Wohin nur soll ich gehen? Ich begebe mich auf den Friedhof wo mein Vater beerdigt wurde. Es ist dunkel als ich ankomme. Aber ich habe eigentlich keine Angst. Nur die Statuen die überall kauern, die finde ich beängstigend. Ich begebe mich zum Grab meines Vaters. „Dad heute habe ich dir keine Blume mitgebracht“, entschuldige ich mich. „Aber wenn du magst, dann tanze ich für dich“, füge ich hinzu. Ich warte keine Antwort ab. Ich ziehe meine Maske an, richte die Bändel. Dann tanze ich. Dieses Mal höre ich nicht auf, als es anfängt zu knurren. Ich tanze einfach weiter. Bis ich spüre, dass mich jemand anstarrt. Ich öffne die Augen, sehe in ein paar leuchtendrote Augen. Feuerrote Augen. Die Gestalt zu der die Augen gehören kauert wie ein Monster auf einem Sockel und starrt mich an. „Du hast ich befreit, kleines Wesen, darum werde ich heute dein Leben verschonen, und weil ich eine lange Zeit hier war, kleines Wesen, eine Warnung: tanze nie vor anderen, es wäre dein Tod“, zischelt das Wesen. Eine raue dunkle Stimme hat es. Ich nicke. „Danke“, murmle ich. Das Wesen kommt vom Sockel herunter. Die roten Augen sind nicht mehr derart leuchtend, scheinen etwas von ihrer Bedrohlichkeit verloren zu haben. Jetzt wo das Wesen zu seiner ganzen Grösse aufgerichtet ist, ist es fast einen Meter grösser als ich, irgendetwas um 2 1/2 Meter. Seine dunkeln Flügel heben sich trotz der Dunkelheit um uns herum deutlich von der Umgebung ab.

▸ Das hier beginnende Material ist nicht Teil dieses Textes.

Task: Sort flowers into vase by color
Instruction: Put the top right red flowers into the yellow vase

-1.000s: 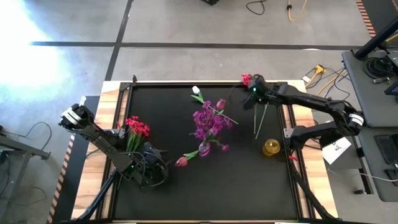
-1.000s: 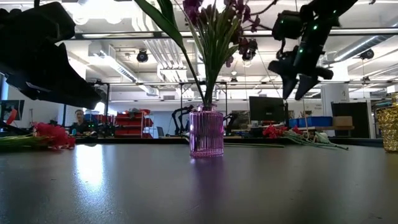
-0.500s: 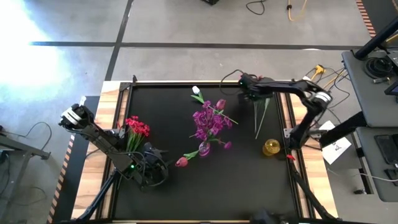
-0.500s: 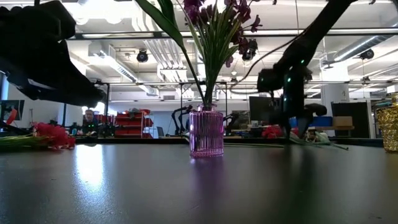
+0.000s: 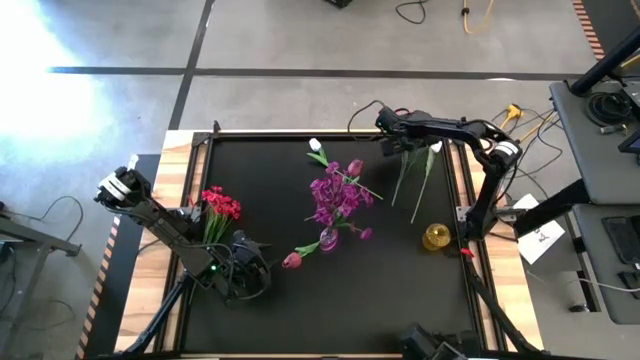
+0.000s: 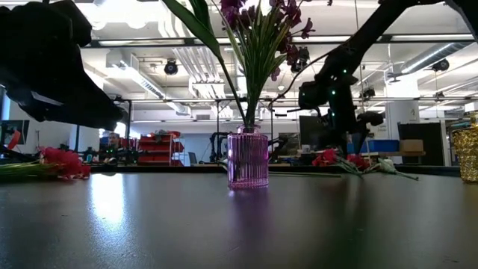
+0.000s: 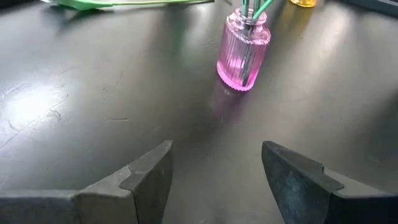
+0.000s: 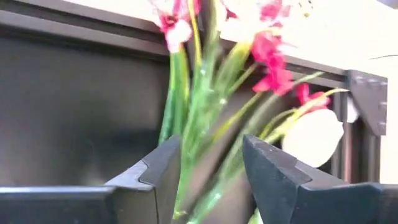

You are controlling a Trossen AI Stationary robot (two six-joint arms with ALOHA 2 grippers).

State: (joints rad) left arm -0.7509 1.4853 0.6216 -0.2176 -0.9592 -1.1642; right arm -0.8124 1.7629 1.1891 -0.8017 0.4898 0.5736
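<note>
Now the right gripper (image 8: pixel 208 171), fingers spread, straddles the loose flower stems (image 5: pixel 412 180). The left gripper (image 7: pixel 214 171) rests spread near the pink vase (image 7: pixel 243 51).

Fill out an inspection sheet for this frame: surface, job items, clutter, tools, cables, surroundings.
Surface: black mat on a wood-edged table.
Job's things: pink vase mid-table holding purple flowers; red flowers lying at the left; loose stems lying at the far right corner; gold vase at the right edge, empty as far as seen.
Clutter: a pink bloom and a white bud lie loose on the mat.
Tools: left tool open, above bare mat near the pink vase; right tool open around the loose stems.
Cables: several on the floor beyond the table's far right corner.
Surroundings: open workshop; a person far behind.
</note>
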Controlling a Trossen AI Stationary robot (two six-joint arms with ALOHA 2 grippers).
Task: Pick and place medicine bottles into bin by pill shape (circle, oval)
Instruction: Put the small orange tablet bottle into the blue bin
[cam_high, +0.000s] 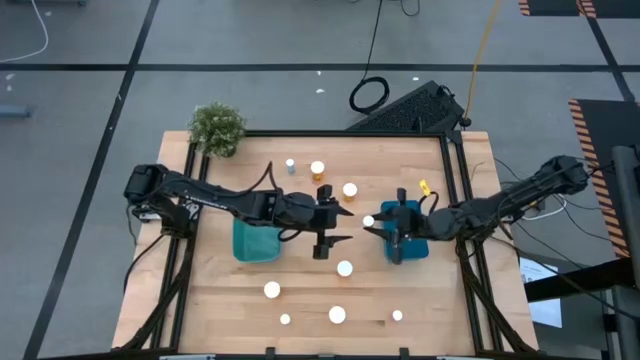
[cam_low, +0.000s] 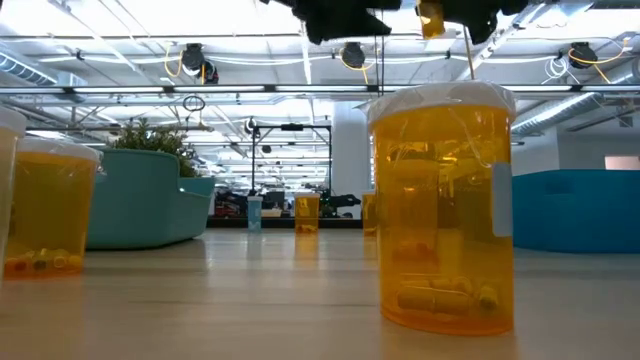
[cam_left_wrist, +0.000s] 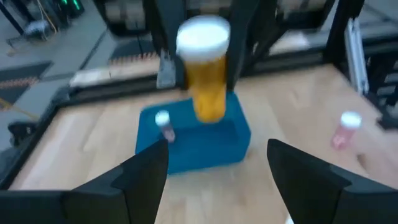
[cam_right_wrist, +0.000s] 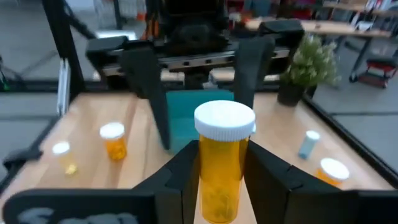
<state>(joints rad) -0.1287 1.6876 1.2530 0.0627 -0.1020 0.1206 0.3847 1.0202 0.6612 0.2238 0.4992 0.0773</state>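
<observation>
Bottles (cam_high: 337, 315) are scattered over the counter (cam_high: 220, 300), two teal bins (cam_high: 255, 243) set mid-counter. An amber bottle (cam_right_wrist: 222, 163) is gripped upright in the right gripper (cam_right_wrist: 219, 180), jaws closed on it, between the bins. The left gripper (cam_high: 335, 222) is held opposite, jaws wide open, empty.

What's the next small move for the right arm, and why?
Probably carry the amber bottle back over the right teal bin before releasing. The right gripper has its fingers closed on it, held up between the two bins facing the open left gripper.
</observation>
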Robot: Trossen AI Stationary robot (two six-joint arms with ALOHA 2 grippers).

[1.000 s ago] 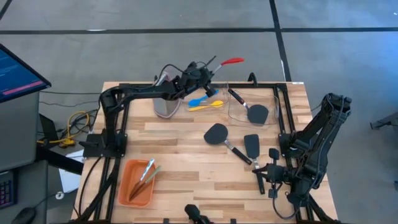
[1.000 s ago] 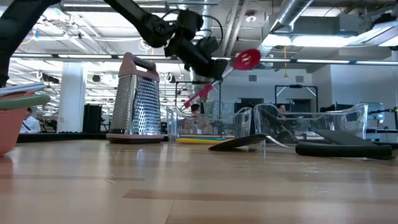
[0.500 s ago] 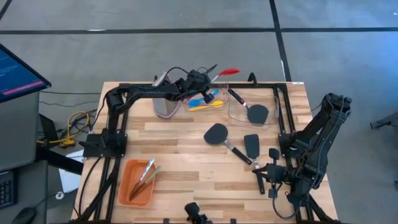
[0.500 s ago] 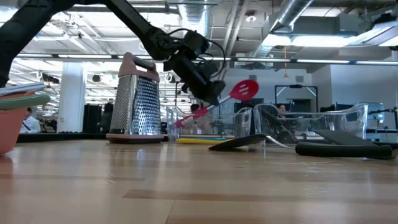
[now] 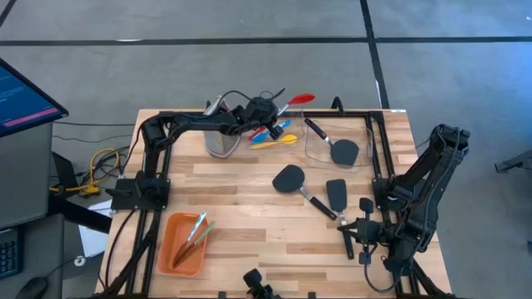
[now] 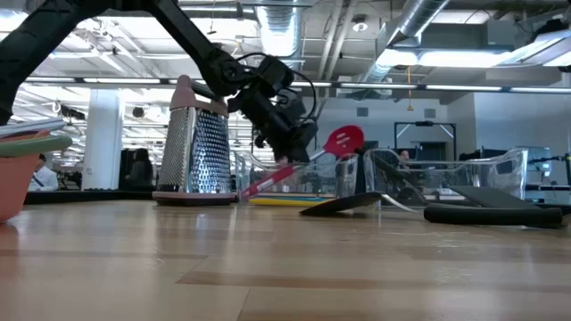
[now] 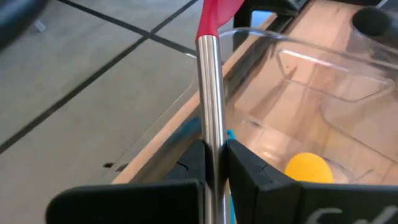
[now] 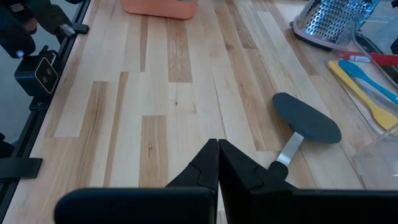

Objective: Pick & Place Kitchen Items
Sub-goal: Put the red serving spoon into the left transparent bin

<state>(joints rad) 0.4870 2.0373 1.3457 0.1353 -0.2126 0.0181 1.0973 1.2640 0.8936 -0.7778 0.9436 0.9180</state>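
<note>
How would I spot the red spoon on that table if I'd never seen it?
Start at the metal grater at the table's far edge. Just beside it, the left gripper is shut on a steel handle, and the red spoon is the bright red head at its end. Unlike the small blue spoon and yellow spoon lying flat below, it slants up off the table.

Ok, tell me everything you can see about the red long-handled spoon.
The red long-handled spoon has a red head, a shiny metal shaft and a red handle end. It is tilted, head up over the edge of a clear bin, with the lower end down near the tabletop beside the grater. The left gripper holds it by the shaft, its fingers pressed on either side. It sits at the table's far edge, above the small blue and yellow spoons.
</note>
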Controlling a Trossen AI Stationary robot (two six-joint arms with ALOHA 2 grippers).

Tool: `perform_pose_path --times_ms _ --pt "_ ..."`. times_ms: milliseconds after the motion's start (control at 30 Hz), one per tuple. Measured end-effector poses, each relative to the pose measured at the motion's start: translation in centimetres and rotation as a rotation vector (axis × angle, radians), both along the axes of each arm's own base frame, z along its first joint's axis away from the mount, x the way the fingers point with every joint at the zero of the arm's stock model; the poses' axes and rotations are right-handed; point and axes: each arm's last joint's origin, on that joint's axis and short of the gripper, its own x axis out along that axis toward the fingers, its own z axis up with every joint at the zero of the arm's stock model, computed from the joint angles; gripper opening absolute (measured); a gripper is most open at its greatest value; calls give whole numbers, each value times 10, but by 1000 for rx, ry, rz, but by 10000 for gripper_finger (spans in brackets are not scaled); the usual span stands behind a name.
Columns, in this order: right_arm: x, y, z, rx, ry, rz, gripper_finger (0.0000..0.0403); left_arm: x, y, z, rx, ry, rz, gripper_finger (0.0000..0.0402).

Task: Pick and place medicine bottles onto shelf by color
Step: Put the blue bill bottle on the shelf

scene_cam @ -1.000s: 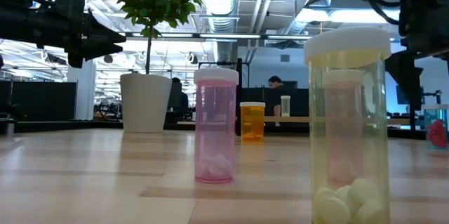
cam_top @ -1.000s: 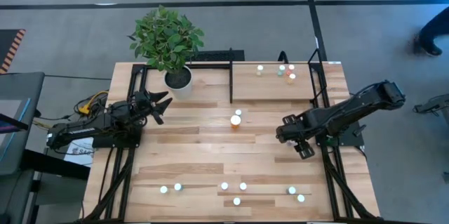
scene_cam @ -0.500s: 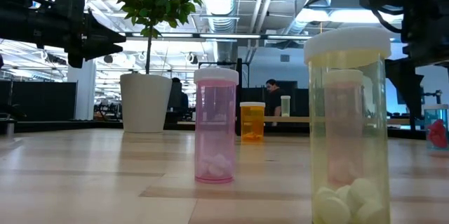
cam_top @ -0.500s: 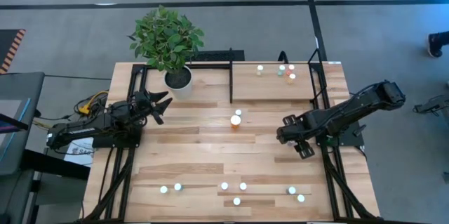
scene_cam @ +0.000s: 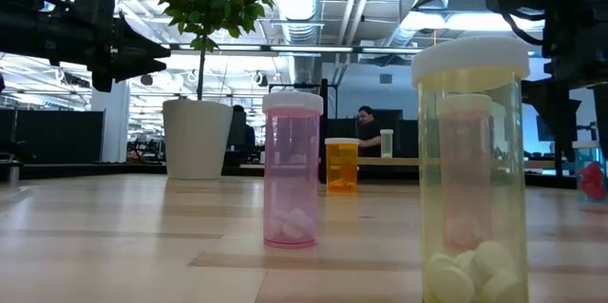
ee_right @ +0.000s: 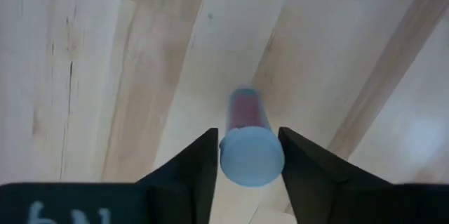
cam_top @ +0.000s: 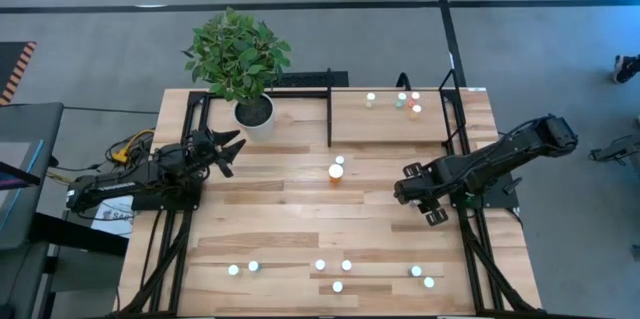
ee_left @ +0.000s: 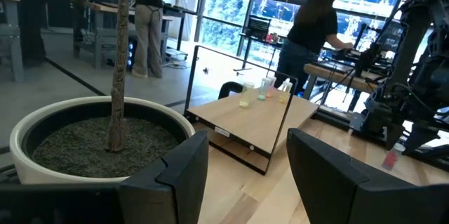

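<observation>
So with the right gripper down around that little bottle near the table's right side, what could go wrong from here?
1. The right gripper has its fingers close on either side of a white-capped pink bottle, right at the cap; so high a grip could slip or tip the bottle.
2. The shelf already carries several bottles clustered at its far right; placing another there might knock one over.
3. The left gripper waits near the plant pot, so it poses little risk.
</observation>
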Motion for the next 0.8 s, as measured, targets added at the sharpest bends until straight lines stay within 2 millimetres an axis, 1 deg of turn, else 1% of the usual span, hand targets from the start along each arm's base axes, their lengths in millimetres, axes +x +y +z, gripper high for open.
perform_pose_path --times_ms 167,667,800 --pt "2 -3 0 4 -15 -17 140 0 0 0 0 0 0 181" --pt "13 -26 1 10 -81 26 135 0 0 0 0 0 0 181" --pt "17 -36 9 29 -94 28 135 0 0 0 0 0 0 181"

Kurz richtet sich das Wesen zu seiner ganzen Grösse aufhebt seine Hände gegen den Himmel und zischt so etwas was ich beinahe als Spottfluch verstehen könnte. So als wolle er irgendjemandem ausserhalb meines Sichtfeldes seine Rückkehr und seine Rache verkünden. Hatte ich den Teufel aus seiner Verbannung befreit? Mir kommt er mehr wie ein gefallener Engel vor, nicht wie der Teufel. Jetzt macht er sich wieder etwas kleiner. „Ich werde in meine Welt zurückkehren, Wächter, ich werde zurückkehren, und dann Gnade Euch“, droht er leise. Aber seine Augen flackern beinahe traurig. „Dunkler Engel, was bedrückt Euch?“, frage ich. Der Dunkle Engel zeigt mir seine Kette. „Mein Talisman hat keine Kraft um ein Durchgang zu öffnen“, erklärt er. „Ein Durchgang?“, frage ich. Der dunkle Engel nickt. „Es sieht aus wie ein Loch in der Luft“, erklärt er. Ich blinzle ungläubig. „Mein Talisman hat keine Kraft mehr, diese wurde ihm geraubt, und da der letzte Wächter hier getötet wurde, ist es mir nicht möglich heimzukehren“, erklärt der dunkle Engel. Es stimmt mich auch traurig. „Ich habe schon einmal ein Loch in der Luft gesehen“, fällt mir dann aber ein. Der dunkle Engel starrt mich an. „Gestern, da habe ich getanzt, und dann war da plötzlich ein kleines Loch in der Luft“, erzähle ich. „Soll ich es versuchen?“, frage ich. Der Engel nickt. „Nicht hier, kleines Wesen, ich bin nicht der einzige hier, du würdest sie alle wecken“, meint er dann. Ich nicke. Wir suchen einen Platz auf, wo wir ungestört wären.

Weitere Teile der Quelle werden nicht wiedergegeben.